**Work required**. Pick the lines holding the string "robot" out of the records and copy them.

** Opening Records for this task block **

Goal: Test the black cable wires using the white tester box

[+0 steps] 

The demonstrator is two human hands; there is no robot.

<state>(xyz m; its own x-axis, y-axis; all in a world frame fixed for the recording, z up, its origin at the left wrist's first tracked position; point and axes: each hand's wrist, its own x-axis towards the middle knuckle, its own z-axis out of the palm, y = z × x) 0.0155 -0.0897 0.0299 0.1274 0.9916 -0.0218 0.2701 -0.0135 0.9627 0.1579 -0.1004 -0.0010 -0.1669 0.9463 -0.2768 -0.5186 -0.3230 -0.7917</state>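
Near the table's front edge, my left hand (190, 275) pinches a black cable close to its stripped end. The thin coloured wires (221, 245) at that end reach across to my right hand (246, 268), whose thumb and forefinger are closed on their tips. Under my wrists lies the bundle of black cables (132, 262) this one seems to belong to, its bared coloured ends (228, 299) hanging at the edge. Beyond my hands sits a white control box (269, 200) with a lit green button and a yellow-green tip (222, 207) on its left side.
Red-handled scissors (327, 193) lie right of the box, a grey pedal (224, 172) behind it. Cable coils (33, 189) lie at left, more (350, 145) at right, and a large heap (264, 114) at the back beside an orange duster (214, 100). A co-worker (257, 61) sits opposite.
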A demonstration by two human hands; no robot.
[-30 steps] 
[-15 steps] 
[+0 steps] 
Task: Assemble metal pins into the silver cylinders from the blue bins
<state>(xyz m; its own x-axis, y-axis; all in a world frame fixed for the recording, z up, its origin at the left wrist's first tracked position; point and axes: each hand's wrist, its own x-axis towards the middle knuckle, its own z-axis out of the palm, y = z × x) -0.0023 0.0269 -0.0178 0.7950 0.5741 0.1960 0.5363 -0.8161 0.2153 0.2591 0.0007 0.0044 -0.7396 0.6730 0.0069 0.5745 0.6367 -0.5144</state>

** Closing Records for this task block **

**Problem solution**.
The demonstrator is two human hands; there is no robot.
A demonstration by two human hands; no robot.

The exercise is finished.